⟨
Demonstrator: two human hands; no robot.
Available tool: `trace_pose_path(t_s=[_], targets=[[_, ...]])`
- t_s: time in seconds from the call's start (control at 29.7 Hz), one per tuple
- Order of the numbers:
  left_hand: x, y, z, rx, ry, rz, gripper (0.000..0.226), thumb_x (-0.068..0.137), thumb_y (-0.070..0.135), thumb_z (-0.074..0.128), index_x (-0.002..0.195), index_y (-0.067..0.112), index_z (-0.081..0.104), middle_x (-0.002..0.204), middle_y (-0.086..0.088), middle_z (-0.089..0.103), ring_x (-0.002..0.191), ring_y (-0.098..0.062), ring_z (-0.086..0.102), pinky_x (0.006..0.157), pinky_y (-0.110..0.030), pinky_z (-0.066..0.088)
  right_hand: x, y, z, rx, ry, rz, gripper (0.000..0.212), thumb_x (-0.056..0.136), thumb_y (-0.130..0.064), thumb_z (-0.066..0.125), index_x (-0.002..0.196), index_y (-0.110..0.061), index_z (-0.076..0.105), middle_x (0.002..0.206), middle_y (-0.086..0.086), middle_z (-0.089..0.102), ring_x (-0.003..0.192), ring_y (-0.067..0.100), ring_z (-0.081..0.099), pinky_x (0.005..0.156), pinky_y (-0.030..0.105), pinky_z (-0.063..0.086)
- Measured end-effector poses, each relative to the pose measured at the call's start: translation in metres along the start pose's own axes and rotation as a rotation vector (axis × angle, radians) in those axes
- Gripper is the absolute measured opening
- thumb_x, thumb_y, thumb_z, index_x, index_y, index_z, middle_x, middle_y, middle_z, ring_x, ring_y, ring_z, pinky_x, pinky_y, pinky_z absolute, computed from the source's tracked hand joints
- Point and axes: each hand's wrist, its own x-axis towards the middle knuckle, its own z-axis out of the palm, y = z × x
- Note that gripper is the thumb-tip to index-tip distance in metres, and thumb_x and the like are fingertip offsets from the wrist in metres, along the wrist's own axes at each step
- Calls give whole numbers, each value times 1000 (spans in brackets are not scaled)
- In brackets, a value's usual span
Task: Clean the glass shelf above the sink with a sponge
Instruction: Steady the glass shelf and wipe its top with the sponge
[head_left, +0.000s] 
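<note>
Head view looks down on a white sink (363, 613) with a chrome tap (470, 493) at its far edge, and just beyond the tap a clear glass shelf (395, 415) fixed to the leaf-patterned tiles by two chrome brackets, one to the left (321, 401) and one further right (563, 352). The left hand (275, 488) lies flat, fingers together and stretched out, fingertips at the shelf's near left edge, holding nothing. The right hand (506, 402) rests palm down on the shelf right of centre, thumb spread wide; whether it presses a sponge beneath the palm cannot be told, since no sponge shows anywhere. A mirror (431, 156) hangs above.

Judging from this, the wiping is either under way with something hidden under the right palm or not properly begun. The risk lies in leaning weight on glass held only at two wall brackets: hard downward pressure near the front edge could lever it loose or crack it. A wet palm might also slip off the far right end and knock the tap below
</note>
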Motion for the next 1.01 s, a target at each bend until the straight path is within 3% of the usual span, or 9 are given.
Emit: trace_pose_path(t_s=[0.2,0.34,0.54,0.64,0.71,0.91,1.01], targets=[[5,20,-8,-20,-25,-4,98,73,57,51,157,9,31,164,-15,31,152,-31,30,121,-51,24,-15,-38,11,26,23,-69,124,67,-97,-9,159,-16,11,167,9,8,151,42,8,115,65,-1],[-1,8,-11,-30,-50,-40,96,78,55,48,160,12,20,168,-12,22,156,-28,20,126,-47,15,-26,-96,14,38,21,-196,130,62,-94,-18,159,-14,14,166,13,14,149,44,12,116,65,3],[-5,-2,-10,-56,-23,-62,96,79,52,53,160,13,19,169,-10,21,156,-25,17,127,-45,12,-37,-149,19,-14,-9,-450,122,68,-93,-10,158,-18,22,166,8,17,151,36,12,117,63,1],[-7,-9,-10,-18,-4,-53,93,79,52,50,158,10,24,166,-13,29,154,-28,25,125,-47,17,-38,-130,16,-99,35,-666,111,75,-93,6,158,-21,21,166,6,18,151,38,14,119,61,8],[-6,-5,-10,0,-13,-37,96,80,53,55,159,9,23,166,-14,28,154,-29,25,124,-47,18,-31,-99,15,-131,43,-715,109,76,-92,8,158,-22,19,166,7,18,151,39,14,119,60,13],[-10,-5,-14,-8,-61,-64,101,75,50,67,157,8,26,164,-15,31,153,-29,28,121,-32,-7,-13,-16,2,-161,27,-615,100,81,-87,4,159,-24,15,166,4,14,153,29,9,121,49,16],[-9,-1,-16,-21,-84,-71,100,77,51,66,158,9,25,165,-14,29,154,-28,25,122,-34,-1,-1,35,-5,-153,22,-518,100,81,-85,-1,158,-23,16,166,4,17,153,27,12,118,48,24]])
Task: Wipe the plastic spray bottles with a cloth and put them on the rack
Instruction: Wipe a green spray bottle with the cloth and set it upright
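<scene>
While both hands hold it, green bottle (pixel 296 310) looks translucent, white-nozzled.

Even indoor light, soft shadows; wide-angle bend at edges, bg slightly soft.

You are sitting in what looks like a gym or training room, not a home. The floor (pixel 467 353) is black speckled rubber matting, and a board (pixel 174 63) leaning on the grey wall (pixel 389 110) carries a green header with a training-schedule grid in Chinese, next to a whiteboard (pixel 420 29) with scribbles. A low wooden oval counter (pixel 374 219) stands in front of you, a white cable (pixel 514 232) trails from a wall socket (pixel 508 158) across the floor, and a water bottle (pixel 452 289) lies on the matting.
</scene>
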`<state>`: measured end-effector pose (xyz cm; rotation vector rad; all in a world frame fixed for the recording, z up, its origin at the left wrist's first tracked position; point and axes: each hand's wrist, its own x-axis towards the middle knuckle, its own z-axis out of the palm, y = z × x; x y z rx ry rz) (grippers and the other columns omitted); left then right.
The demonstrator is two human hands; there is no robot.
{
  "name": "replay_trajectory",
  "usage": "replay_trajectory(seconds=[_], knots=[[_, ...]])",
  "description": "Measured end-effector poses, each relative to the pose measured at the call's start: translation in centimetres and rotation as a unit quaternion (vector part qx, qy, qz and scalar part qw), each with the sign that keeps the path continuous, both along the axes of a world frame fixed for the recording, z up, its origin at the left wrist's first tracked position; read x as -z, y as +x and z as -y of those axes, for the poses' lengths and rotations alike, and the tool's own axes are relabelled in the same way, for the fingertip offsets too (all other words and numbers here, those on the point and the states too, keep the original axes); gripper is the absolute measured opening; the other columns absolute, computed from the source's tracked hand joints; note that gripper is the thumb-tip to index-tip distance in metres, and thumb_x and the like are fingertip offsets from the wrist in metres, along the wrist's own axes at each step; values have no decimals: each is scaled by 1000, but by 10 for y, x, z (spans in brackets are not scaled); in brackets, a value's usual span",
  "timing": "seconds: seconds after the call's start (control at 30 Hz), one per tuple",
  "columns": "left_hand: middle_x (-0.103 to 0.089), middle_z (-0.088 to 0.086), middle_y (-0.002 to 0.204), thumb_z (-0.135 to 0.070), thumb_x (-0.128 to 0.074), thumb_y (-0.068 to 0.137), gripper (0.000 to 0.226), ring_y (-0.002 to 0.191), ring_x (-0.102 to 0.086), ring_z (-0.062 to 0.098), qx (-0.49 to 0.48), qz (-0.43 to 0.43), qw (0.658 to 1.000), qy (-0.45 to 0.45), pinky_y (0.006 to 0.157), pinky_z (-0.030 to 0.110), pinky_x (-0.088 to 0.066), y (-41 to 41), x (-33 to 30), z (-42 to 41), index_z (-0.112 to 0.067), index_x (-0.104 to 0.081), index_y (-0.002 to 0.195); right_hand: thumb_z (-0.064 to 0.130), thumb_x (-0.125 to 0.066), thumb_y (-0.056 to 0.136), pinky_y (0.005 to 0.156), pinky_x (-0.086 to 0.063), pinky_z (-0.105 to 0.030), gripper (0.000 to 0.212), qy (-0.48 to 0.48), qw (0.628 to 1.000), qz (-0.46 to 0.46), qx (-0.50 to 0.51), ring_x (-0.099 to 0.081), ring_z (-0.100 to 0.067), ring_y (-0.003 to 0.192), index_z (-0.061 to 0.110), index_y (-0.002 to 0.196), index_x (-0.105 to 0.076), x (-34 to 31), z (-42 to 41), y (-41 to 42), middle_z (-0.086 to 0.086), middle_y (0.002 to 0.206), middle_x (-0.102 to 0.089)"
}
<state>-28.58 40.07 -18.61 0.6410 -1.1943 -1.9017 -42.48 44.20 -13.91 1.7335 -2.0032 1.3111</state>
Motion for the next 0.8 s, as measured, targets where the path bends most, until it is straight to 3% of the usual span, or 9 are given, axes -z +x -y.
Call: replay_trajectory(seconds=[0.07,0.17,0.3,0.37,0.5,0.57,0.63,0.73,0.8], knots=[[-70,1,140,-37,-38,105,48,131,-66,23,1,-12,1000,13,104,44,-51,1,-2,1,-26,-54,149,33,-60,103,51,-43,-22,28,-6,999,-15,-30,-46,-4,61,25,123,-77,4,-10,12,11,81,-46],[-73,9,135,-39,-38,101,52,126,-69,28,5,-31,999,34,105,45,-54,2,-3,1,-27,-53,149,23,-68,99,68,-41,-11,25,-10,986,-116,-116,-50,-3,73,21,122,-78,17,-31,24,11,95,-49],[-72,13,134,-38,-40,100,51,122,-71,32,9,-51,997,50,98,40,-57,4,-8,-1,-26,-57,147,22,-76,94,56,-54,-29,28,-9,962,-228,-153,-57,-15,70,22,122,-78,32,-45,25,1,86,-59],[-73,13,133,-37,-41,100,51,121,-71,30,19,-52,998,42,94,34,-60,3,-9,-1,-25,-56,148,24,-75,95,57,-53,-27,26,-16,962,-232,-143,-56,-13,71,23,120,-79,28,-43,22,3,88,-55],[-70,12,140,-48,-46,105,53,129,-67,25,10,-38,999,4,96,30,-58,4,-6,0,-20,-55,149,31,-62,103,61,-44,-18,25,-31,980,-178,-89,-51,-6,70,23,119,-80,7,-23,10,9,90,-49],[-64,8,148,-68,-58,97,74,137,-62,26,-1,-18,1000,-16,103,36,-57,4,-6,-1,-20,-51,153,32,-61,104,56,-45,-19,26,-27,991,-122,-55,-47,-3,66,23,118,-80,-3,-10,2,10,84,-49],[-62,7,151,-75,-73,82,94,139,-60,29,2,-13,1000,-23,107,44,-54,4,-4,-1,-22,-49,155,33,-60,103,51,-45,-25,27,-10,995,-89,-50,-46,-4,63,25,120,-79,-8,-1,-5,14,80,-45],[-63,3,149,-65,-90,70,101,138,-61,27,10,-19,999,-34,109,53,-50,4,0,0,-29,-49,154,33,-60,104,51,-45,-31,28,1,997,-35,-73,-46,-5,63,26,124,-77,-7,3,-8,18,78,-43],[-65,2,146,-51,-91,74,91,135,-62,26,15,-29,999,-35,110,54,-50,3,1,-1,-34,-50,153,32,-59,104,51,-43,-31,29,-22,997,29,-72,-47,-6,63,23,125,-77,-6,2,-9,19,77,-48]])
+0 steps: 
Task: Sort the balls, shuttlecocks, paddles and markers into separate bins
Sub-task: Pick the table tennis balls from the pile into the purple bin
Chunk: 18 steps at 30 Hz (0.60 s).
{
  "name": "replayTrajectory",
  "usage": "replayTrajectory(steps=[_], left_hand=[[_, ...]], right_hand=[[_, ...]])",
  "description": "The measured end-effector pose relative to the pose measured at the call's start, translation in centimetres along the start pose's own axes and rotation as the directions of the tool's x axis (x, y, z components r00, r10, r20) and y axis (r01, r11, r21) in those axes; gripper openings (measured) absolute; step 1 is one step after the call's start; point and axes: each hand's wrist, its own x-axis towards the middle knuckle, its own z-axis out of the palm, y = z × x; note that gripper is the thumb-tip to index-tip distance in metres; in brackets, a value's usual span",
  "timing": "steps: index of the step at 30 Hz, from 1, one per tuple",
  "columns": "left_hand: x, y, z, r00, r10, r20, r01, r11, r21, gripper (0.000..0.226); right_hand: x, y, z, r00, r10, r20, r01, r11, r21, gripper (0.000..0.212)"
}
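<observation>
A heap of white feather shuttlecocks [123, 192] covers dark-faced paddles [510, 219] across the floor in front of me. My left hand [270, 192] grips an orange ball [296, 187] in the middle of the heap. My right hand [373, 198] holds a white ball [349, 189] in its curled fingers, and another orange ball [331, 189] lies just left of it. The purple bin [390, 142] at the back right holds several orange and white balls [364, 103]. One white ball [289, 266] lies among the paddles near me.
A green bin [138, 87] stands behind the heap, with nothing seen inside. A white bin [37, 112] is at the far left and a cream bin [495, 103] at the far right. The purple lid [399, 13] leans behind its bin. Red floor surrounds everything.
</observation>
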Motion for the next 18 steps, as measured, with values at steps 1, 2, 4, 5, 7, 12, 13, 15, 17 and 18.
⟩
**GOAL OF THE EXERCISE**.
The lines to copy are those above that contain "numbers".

**EXPECTED ANSWER**.
- Order of the numbers:
- Calls give whole numbers, each value times 1000 (spans in brackets are not scaled)
  "description": "Measured end-effector poses, each relative to the pose measured at the call's start: translation in centimetres and rotation as a unit quaternion (vector part qx, qy, qz and scalar part qw), each with the sign that keeps the path continuous, both along the axes of a world frame fixed for the recording, z up, its origin at the left wrist's first tracked position; read x as -z, y as +x and z as -y of those axes, for the poses' lengths and rotations alike, and the tool's own axes are relabelled in the same way, for the fingertip offsets too (all other words and numbers here, those on the point and the states too, keep the original axes); gripper is the absolute measured opening; the other columns absolute, computed from the source's tracked hand joints; note that gripper is the thumb-tip to index-tip distance in metres, and thumb_x and the like are fingertip offsets from the wrist in metres, along the wrist's own axes at each step; values have no decimals: each is scaled by 1000, but by 10 for y, x, z (spans in brackets are not scaled); in brackets, a value's usual span",

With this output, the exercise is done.